_Your objective_
Find the lines below holding the word "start" and copy each of them.
**** Collected material ****
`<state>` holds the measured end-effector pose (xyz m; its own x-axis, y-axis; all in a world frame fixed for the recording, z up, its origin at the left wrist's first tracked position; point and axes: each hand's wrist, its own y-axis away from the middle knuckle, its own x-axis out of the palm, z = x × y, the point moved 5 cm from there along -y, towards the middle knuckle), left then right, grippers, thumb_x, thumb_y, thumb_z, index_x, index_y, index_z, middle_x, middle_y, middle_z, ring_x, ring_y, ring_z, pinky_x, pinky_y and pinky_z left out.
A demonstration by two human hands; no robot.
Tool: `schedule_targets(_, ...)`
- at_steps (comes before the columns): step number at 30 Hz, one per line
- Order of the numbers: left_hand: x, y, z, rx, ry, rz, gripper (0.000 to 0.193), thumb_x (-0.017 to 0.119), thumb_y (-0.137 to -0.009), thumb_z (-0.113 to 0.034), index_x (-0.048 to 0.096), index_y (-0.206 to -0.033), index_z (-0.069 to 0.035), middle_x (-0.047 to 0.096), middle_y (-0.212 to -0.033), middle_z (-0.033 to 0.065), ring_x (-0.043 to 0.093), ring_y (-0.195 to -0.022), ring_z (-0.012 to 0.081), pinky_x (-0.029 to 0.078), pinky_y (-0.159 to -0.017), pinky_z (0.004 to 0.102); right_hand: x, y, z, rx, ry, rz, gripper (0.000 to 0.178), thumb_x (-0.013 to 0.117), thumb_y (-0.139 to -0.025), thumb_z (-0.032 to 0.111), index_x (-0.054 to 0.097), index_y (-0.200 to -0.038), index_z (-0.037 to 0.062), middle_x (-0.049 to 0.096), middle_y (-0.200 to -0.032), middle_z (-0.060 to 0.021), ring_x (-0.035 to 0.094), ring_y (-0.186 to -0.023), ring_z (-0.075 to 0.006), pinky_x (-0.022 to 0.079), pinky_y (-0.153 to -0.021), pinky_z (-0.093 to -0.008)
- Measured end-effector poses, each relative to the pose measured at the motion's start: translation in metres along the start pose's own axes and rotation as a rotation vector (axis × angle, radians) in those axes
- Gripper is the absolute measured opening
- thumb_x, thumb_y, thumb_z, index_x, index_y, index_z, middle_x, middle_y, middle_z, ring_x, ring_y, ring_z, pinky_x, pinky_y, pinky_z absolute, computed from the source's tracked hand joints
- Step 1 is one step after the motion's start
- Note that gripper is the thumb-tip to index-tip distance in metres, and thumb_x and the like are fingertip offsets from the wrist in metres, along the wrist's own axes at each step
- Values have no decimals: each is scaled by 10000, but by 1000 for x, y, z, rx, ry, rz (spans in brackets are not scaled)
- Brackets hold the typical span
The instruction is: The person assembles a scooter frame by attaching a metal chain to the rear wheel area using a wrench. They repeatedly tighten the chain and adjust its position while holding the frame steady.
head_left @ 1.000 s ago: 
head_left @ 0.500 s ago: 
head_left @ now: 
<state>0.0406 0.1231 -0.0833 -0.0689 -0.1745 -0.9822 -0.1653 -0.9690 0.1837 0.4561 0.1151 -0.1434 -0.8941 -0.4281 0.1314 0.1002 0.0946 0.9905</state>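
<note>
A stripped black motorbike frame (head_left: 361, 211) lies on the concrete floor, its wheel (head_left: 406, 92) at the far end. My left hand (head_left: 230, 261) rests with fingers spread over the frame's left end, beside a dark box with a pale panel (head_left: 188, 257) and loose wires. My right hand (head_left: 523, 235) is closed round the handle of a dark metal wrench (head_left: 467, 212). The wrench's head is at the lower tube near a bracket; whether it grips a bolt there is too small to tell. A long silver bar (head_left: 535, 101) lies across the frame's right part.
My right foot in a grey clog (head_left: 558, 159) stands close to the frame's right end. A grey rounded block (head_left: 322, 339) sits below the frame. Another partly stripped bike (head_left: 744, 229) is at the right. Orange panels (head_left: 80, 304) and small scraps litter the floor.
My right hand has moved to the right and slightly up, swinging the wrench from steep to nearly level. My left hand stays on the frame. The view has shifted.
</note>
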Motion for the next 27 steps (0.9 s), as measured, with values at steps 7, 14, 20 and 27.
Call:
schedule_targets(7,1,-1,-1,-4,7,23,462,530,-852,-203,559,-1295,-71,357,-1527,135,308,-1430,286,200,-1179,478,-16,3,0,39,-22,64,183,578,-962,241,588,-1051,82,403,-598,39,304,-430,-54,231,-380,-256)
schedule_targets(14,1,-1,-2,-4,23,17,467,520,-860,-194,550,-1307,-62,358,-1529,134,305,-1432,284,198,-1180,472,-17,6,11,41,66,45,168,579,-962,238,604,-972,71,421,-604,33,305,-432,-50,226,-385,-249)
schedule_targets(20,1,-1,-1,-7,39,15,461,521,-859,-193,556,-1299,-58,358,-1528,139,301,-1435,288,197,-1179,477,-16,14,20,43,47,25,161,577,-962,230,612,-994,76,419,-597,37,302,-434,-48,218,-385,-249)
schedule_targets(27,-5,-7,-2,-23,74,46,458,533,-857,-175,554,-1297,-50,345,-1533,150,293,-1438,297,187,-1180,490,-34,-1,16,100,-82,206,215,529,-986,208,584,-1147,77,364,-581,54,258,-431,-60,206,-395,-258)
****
_Exercise output_
- Measured end-effector poses, each relative to the pose measured at the motion's start: translation in metres along the start pose's own axes and rotation as a rotation vector (axis × angle, radians) in those axes
- Step 1 is one step after the motion's start

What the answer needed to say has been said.